È stato fino al 2025 presidente di Altromercato Impresa Sociale, la principale organizzazione italiana di commercio equo e solidale, contribuendo a progetti di rilancio strategico dell’organizzazione. Prima era stato presidente di Equo Garantito, l’organizzazione di categoria delle organizzazioni di commercio equo.
Per la Cooperativa sociale Pace e Sviluppo di Treviso, di cui è stato presidente e coordinatore, ha ideato e coordinato fino al 2019 la Fiera 4Passi (oggi Festival4Passi), una delle manifestazioni più significative a livello nazionale sui temi dell’economia sostenibile e dell’attivismo.

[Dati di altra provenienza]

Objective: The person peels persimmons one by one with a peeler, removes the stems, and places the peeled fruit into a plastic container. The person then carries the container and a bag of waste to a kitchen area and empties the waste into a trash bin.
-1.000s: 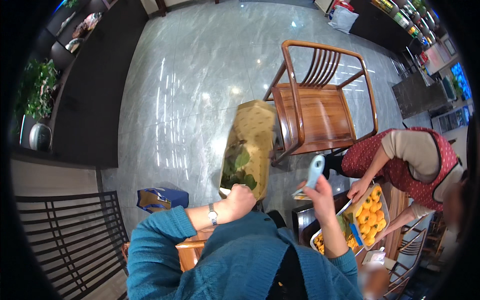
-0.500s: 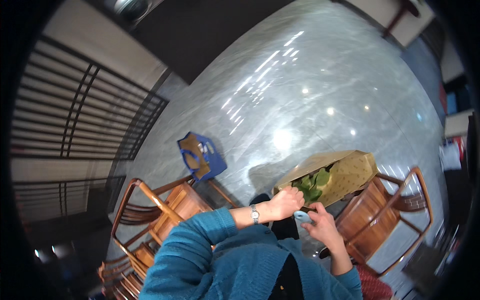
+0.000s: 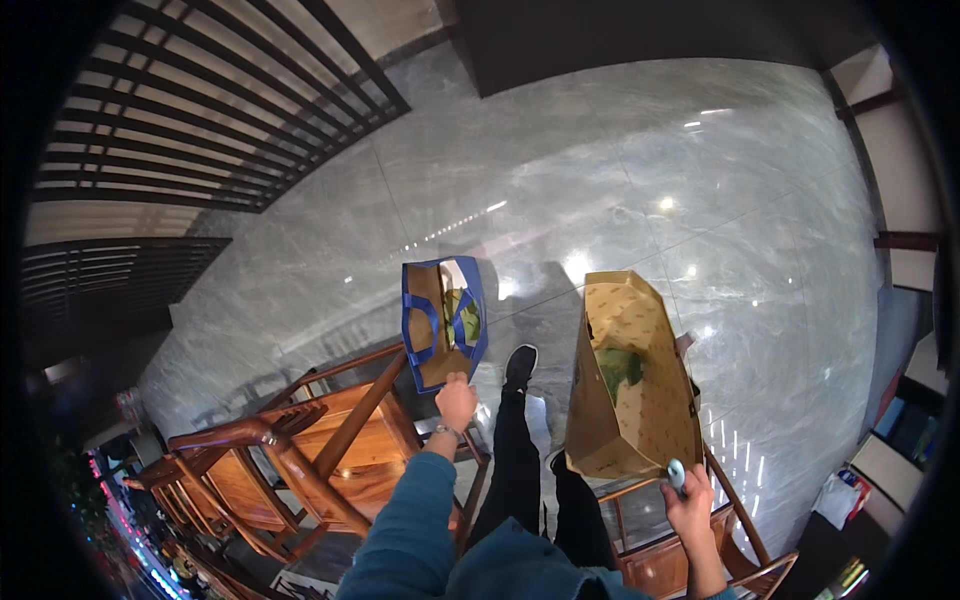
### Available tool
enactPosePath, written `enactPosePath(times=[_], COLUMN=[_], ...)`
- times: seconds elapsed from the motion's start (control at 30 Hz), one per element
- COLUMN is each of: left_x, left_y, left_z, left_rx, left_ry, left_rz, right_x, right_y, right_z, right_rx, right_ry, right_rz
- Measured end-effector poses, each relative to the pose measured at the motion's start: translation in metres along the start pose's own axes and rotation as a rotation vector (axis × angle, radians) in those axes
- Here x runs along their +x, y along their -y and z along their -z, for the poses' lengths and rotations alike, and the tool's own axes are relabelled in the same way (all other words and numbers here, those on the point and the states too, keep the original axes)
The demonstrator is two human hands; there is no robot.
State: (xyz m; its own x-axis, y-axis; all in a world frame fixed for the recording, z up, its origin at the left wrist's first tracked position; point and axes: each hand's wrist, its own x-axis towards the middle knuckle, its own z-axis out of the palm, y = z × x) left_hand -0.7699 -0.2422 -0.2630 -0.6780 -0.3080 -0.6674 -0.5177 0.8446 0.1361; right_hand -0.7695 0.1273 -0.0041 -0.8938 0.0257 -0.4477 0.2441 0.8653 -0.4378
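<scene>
My left hand (image 3: 456,402) is closed, knuckles up, at the near edge of a blue carrier bag (image 3: 478,350). Whatever its fingers hold, if anything, is hidden. Inside that bag lie green leaves (image 3: 462,316), between blue handles and a brown inner wall. My right hand (image 3: 690,505) grips a small light-blue object (image 3: 676,474) with a rounded end, too little of it showing to tell its kind. Just beyond this hand stands a large gold paper bag (image 3: 603,425), wide at the mouth, with green leaves (image 3: 622,370) down inside.
Wooden armchairs (image 3: 350,450) stand at my left, and another wooden chair (image 3: 665,568) is at lower right behind the gold bag. My shoe (image 3: 520,367) rests between the bags on the grey glossy floor (image 3: 560,180). A dark slatted screen (image 3: 230,120) rises at the far left.
My left hand has moved left, from the gold bag's leaves to the blue bag. The right hand still holds the light-blue object, now farther from the left. My view has turned.
</scene>
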Motion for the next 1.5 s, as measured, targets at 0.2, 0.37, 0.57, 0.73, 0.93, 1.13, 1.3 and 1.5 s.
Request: enactPosePath(times=[0.2,0.37,0.57,0.73,0.93,1.13,1.3,1.5], left_x=[0.050,0.062,0.046,-0.025,-0.127,-0.216,-0.247,-0.244], left_y=[0.041,0.017,-0.072,-0.199,-0.368,-0.586,-0.770,-0.972], left_z=[-0.084,-0.052,0.063,0.121,0.161,0.157,0.124,0.075], left_rx=[0.036,0.246,0.277,0.415,0.504,0.613,0.605,0.613], left_ry=[0.172,0.030,-0.155,0.037,-0.058,-0.001,0.177,0.298], left_rz=[0.227,-0.095,-0.555,-0.866,-1.201,-1.485,-1.665,-1.857], right_x=[0.032,0.050,0.070,0.057,0.025,0.032,0.058,0.092], right_y=[0.001,0.013,0.003,-0.029,-0.096,-0.201,-0.298,-0.419], right_z=[-0.006,0.001,0.020,0.063,0.141,0.260,0.348,0.437], right_rx=[0.022,0.013,0.018,0.101,0.191,0.394,0.347,0.373], right_ry=[0.091,0.109,0.034,-0.072,-0.241,-0.509,-0.603,-0.702], right_rz=[-0.076,-0.105,-0.042,-0.099,-0.079,0.070,0.057,0.021])
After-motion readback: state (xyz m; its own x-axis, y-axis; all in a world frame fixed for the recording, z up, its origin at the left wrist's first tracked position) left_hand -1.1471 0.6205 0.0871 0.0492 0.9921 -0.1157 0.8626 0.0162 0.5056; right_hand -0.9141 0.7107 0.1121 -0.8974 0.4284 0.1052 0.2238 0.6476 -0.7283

È autore di saggi su consumo responsabile, cibo e sostenibilità, tra gli ultimi: Consumi o Scegli? (2022 con la prefazione di don Luigi Ciotti), I Sovrani del cibo – Speculazione e resistenza dietro a quello che mangiamo (2024 scritto con Duccio Facchini, direttore di Altreconomia) e Non è cibo, l’invasione degli ultraprocessati, appena uscito per Altreconomia.

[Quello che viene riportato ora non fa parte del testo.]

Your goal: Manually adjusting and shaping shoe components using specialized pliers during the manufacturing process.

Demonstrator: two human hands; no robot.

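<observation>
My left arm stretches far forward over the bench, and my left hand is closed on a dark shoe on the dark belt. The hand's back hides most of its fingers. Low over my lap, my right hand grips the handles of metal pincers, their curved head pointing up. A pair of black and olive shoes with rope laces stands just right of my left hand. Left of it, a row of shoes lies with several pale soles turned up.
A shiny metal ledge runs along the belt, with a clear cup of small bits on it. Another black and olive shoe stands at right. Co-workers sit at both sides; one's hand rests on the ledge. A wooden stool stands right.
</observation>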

Le priorità del nuovo mandato
«Il nuovo corso del Csv Belluno Treviso si inserisce in un contesto di evoluzione del sistema di welfare, che richiede agli Enti del Terzo Settore un ruolo sempre più attivo e riconosciuto nella lettura dei bisogni e nella progettazione delle risposte», spiega Franceschini.

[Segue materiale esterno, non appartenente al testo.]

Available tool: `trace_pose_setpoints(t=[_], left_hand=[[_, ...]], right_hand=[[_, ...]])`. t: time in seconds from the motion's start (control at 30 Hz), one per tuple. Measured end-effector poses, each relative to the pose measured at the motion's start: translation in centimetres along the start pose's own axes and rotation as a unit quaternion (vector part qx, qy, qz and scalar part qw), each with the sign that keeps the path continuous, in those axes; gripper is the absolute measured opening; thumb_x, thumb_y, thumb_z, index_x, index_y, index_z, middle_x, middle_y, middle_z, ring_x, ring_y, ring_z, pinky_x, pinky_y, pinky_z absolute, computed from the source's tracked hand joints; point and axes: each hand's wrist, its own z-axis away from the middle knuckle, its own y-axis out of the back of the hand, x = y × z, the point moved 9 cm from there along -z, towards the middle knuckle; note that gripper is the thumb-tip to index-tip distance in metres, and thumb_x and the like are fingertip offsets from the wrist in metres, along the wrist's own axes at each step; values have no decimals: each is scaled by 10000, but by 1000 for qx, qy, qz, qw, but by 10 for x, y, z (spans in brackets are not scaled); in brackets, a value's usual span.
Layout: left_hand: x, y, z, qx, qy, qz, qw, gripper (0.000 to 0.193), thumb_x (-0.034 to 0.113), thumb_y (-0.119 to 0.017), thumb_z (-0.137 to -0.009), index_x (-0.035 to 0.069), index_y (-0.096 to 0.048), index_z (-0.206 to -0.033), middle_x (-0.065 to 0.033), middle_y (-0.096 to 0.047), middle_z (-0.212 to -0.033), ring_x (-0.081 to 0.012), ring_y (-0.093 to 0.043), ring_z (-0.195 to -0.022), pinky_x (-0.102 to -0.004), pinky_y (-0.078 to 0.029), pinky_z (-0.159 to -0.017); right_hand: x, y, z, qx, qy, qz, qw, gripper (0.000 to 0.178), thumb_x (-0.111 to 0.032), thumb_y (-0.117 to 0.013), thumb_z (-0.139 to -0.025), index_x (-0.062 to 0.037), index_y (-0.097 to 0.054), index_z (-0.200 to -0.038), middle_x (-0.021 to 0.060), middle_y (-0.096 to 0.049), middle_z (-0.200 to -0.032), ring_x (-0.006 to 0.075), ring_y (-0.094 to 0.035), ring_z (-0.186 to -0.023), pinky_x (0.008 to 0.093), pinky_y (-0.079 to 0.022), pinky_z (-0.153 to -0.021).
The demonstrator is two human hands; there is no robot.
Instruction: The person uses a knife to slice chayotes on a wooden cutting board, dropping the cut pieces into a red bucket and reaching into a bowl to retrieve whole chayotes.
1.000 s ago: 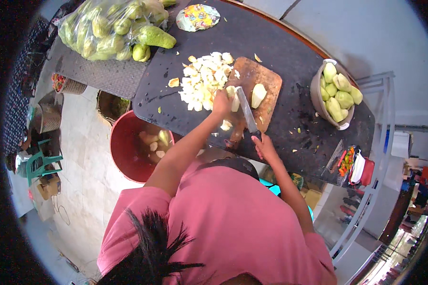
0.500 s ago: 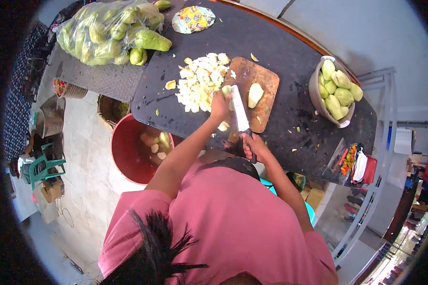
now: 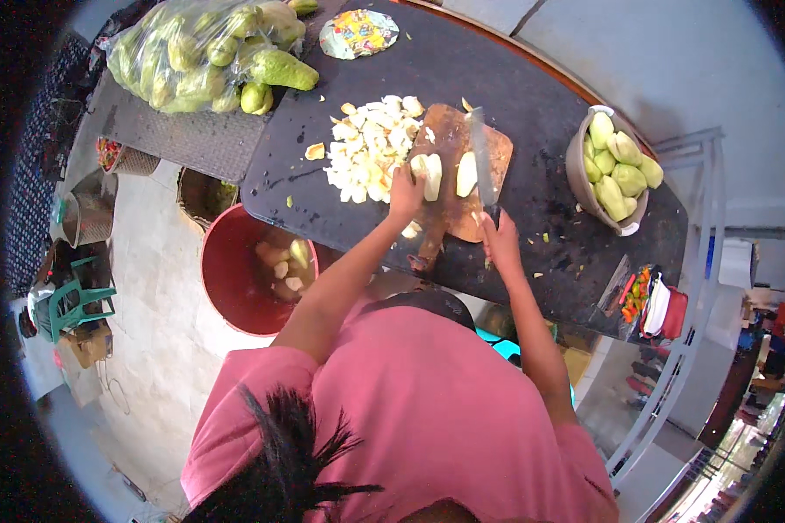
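Observation:
My right hand [image 3: 501, 241] grips the dark handle of a large knife [image 3: 480, 148], its blade pointing away from me over the right part of the wooden cutting board [image 3: 455, 131]. Under and beside the blade lies a pale peeled chayote piece [image 3: 467, 174]. My left hand [image 3: 405, 193] holds a cut chayote [image 3: 431, 177] at the board's left edge; a dark gap shows between its pieces. Left of that hand spreads a heap of pale cut chayote chunks [image 3: 371, 144] on the black table.
A grey basin [image 3: 582, 185] of peeled chayotes stands at the right. Whole chayotes fill a clear plastic bag [image 3: 192, 65] at the far left. Below the table's left edge is a red tub [image 3: 235, 279] with pieces in water. Peppers [image 3: 637, 296] lie near the right corner.
The knife has swung from beside my left hand to the right, over the other chayote piece. My right hand has moved forward and right. The chayote at my left hand now shows parted pieces.

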Motion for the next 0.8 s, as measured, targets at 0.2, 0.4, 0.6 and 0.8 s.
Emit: trace_pose_setpoints(t=[0.2,0.4,0.6,0.8], left_hand=[[8,3,-4,38,46,-41,997,527,288,-694,-762,4,-479,-1151,-225,-535,-1095,-410,-578,-980,-482,-477,-832],[-1,15,-12,75,-55,-35,995,471,275,-705,-755,-55,-519,-1035,-257,-610,-983,-379,-620,-889,-453,-499,-750],[-106,125,44,-2,165,229,959,544,265,-696,-813,-74,-531,-1206,-118,-657,-952,-192,-620,-797,-321,-505,-673],[-232,269,150,185,201,186,944,371,221,-639,-833,36,-578,-1149,-79,-654,-947,-166,-619,-787,-305,-504,-664]], right_hand=[[-36,6,27,63,61,335,938,301,-254,-589,-915,-20,-558,-1102,266,-651,-886,445,-624,-863,515,-487,-710],[-2,0,22,52,100,268,957,367,-272,-594,-917,51,-535,-1082,290,-617,-799,486,-590,-808,498,-444,-661],[66,26,27,86,-80,134,984,368,-296,-582,-915,45,-568,-1051,165,-613,-680,327,-613,-599,418,-495,-590],[98,13,46,54,-142,43,987,277,-290,-590,-925,-41,-492,-853,38,-475,-526,150,-448,-346,301,-359,-307]])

Tra le priorità strategiche, su cui si impegnerà il Centro, rientrano: il rafforzamento delle competenze degli Ets per affrontare le nuove sfide del welfare sociale; lo sviluppo di percorsi di co-progettazione con le istituzioni, in particolare con gli Ambiti Territoriali Sociali; la costruzione di alleanze tra volontariato e mondo profit, anche attraverso iniziative di volontariato d’impresa; la misurazione e valorizzazione dell’impatto sociale generato dalle progettualità condivise, come strumento di riconoscimento e crescita del ruolo del volontariato.

I numeri
Prosegue, in parallelo alle nuove progettualità, l’impegno degli uffici a servizio degli Enti del Terzo Settore nei vari ambiti di competenza. All’assemblea di fine novembre scorso sono stati anticipati alcuni numeri in merito al lavoro svolto l’anno precedente. Ad esempio, nell’ambito dell’animazione territoriale sono stati seguiti in progettazioni e coprogettazioni 80 Ets e 130 volontari; 190 gli Ets coinvolti nella formazione con 600 tra volontari e studenti universitari interessati. Ancora, oltre 1000 le consulenze erogate agli Ets mentre nell’area della promozione giovanile del volontariato si contano, tra le due province, 28 Istituti scolastici con 3300 studenti e 70 Ets coinvolti. Per l’orientamento sono 60 i cittadini aspiranti volontari e altrettanti gli Ets destinatari delle attività, oltre a 8 persone sottoposte a provvedimenti dell’autorità giudiziaria e a 6 lavoratori in disoccupazione impegnati in attività. Il Csv Belluno Treviso conta oggi uno staff composto da 11 dipendenti e numerosi collaboratori.